Hole-Oriented: A Work     In Progress

Actually, The Hole is quite nicely situated, since it is set back behind the swing set and sheltered by a canopy of young hemlock trees. From the Gleason’s deck overlooking Lake Lillinonah, one would hardly suspect it was there. Up close, there’s no missing it.

As of the second week in June 2004, The Hole is approximately five feet deep and four feet across, and there is a painter’s ladder dug into one end wall so that older, less nimble friends and relatives can get in and out.

The sides are smooth and clay-colored (Tom calls the dirt “Indian clay” because when wet, it is smooth and plastic feeling).

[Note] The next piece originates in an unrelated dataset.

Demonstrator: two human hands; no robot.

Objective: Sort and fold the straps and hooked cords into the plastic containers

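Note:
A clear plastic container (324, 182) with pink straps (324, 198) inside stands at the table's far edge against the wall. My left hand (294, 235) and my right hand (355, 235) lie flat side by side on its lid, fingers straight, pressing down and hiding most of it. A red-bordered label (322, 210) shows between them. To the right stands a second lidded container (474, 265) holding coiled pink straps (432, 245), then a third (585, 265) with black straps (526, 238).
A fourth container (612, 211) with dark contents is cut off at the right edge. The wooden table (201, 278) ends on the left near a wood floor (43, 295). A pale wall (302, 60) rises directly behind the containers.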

The occasional big rock and lots of tiny tree rootlets are sticking out of the dirt.

At the far end of The Hole, an open snakelike passage has been dug under a tall metal trellis that might or might not be moved depending upon what Tom eventually decides. This passage leads to a new hole –– a sort of annex under construction. Tom’s plan is to eventually cover this second hole with branches and dirt, and Isabel likes his idea of making four corners inside it –– one for each of the hole-digging regulars.

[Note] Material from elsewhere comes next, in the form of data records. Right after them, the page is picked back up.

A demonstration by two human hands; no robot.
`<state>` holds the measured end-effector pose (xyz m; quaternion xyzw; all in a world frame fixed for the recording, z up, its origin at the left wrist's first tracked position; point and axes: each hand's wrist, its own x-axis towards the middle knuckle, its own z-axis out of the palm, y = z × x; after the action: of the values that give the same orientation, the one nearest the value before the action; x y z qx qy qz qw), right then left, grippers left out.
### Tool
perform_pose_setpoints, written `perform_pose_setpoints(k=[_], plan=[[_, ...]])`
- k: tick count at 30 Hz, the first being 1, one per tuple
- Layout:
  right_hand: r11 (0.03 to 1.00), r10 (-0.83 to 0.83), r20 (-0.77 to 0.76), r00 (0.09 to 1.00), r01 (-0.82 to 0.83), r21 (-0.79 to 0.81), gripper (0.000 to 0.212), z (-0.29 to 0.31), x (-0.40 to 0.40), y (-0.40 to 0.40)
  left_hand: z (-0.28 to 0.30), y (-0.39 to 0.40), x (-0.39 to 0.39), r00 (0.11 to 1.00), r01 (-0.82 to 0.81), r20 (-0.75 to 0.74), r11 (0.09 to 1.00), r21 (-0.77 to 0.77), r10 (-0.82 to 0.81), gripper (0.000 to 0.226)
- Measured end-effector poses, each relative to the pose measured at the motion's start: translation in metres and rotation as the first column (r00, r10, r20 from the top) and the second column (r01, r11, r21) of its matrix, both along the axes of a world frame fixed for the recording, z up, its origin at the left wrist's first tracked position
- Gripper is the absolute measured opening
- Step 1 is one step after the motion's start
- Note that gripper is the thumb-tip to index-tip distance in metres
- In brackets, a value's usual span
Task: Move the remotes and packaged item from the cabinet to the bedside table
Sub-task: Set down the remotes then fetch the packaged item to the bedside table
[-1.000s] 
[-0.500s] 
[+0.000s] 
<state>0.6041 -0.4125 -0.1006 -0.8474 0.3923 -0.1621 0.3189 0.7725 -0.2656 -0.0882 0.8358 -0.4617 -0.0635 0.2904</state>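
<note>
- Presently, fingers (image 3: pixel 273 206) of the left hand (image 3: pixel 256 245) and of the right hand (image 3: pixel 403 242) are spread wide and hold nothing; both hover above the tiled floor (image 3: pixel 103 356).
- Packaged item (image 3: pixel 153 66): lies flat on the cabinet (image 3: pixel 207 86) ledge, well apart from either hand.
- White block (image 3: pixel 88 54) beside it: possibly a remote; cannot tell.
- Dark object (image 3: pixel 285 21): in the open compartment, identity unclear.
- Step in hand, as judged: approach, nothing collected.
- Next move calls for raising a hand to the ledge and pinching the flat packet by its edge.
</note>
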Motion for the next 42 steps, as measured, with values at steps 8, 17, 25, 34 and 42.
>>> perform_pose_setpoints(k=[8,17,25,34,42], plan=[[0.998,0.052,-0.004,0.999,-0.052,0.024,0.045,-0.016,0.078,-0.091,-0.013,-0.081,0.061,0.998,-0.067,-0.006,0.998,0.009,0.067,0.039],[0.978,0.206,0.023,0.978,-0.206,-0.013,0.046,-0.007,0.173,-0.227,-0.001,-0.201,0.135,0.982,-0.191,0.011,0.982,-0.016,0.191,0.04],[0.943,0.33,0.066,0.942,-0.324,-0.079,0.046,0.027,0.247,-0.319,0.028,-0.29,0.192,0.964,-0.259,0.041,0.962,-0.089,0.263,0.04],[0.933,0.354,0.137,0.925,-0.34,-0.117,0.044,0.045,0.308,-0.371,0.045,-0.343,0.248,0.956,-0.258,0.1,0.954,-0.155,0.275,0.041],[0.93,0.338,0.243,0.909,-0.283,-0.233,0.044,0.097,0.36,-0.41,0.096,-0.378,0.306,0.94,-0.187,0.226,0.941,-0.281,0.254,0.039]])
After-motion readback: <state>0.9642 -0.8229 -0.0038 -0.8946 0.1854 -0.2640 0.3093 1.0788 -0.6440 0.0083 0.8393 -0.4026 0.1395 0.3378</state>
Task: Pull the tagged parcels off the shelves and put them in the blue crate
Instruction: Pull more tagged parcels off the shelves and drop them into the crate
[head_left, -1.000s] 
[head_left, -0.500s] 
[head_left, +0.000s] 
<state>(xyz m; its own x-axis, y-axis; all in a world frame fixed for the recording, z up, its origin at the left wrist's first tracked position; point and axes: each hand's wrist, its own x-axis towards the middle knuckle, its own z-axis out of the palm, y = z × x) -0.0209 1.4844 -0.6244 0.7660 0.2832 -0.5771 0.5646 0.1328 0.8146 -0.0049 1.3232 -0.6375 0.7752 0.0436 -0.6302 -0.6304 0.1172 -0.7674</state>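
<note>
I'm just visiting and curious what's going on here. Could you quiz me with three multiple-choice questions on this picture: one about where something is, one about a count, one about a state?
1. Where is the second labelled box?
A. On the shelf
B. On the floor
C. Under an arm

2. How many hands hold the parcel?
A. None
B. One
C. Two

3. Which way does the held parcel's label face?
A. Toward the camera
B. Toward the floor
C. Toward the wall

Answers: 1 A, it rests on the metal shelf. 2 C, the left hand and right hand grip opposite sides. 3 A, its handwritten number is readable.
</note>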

“We’ll each have a corner and we can decorate it however we want,” she said.

Tom was asked if he could remember what his very first digging project was, and his mother reminded him that when he was 3, he had made a little town at the foot of the deck steps and had started a hole next to it for a lake.

“But one day we were carrying a cooler down the steps and someone almost tripped stepping over the village, so we asked him to move it farther across the yard,” Mrs Gleason explained.

“Yeah,” Tom remembered, “Dad said the town had to be moved. At first, I was really upset.”

In an attempt to explain why he liked to dig, he said when he “was little” he used to go with his dad to watch the men digging holes and roads for new houses. (Bob Gleason, a lifelong Newtown resident, is a realtor with Century 21).

When he grows up, Tom Gleason said he might build houses, or be “a football player or a landscaper, or a guy who drives bulldozers.”

Until then, he plans to keep on digging in his hole, except maybe not in the dead of winter when it’s too cold and snowy to be outside.

“In the wintertime, my friends and I draw designs like architects do, and we talk about what we’ll do with it in the spring. Because if I’m not digging in it, I’m thinking about it.”